Indian actress (born 1975)

Rimpy Kaur Gill, known professionally as Mahie Gill (born 19 December 1975), is an Indian actress who works primarily in Hindi and Punjabi-language films. She began her acting career in Punjabi cinema before making her Hindi film debut with Dev.D (2009), directed by Anurag Kashyap.
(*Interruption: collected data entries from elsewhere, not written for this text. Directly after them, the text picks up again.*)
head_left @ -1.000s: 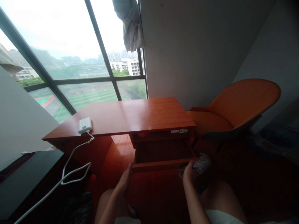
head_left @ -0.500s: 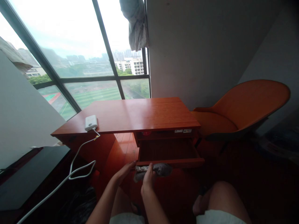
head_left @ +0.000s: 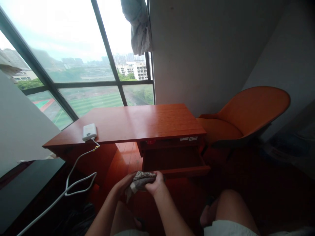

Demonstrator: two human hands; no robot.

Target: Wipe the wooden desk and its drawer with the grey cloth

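Note:
Both my hands meet just in front of the open drawer (head_left: 182, 170) of a red-brown wooden desk (head_left: 137, 123). My right hand (head_left: 155, 186) grips a crumpled grey patterned cloth (head_left: 140, 181) from the right. From the left, my left hand (head_left: 123, 185) closes its fingers on the same cloth. The cloth hangs a little below my left fingers. What the drawer holds is too dark to make out.
A white charger (head_left: 89, 131) lies on the desk's left part, its white cable (head_left: 73, 178) looping down to the floor. An orange chair (head_left: 246, 114) stands right of the desk. A large window (head_left: 73, 65) is behind, a dark table (head_left: 24, 186) at left. My bare knees are below.
My right hand brought the cloth from the drawer's right corner leftwards to the middle. My left hand left the drawer front and took hold of the cloth too.

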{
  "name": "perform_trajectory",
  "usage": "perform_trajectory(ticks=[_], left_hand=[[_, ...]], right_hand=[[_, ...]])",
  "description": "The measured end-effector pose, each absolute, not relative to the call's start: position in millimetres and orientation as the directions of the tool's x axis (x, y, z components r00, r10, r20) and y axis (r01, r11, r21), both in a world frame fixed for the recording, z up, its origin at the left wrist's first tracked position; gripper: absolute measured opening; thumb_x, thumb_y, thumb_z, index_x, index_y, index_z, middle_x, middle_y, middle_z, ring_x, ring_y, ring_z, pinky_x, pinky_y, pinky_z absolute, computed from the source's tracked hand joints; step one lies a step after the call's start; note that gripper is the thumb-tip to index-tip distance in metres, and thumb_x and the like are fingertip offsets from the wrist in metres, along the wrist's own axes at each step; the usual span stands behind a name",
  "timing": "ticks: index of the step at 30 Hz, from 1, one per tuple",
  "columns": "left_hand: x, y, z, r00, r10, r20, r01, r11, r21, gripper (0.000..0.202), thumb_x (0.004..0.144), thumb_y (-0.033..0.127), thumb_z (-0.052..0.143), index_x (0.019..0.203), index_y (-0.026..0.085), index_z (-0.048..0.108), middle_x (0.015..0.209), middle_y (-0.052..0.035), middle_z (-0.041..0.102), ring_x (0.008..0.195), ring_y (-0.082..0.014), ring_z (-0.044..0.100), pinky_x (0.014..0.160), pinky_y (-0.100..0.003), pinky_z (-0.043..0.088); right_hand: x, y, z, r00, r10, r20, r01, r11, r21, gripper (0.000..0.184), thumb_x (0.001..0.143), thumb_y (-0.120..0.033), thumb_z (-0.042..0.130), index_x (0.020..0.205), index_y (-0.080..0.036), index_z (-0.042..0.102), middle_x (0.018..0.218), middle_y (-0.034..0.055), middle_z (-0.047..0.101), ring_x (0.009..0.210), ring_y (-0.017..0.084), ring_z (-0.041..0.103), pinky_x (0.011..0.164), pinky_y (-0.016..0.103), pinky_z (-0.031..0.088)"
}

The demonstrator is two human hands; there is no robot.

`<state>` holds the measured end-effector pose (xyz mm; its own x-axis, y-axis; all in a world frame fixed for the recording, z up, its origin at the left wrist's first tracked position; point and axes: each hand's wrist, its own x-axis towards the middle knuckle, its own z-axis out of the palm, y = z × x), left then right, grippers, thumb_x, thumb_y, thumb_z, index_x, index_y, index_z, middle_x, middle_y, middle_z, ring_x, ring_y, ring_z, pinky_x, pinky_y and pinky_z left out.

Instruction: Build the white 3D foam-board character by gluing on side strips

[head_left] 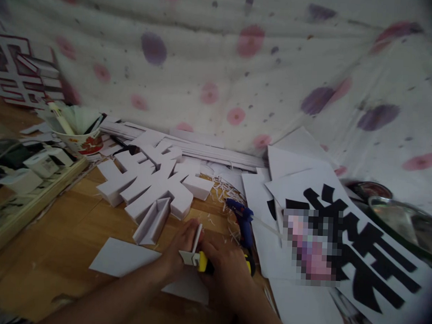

Gill received wider recognition for her portrayal of Paro in Dev.D, a modern adaptation of Sarat Chandra Chattopadhyay’s novella Devdas, for which she won the Filmfare Critics Award for Best Actress in 2010. She later appeared as Madhavi Devi in Saheb, Biwi Aur Gangster and its sequel Saheb, Biwi Aur Gangster Returns.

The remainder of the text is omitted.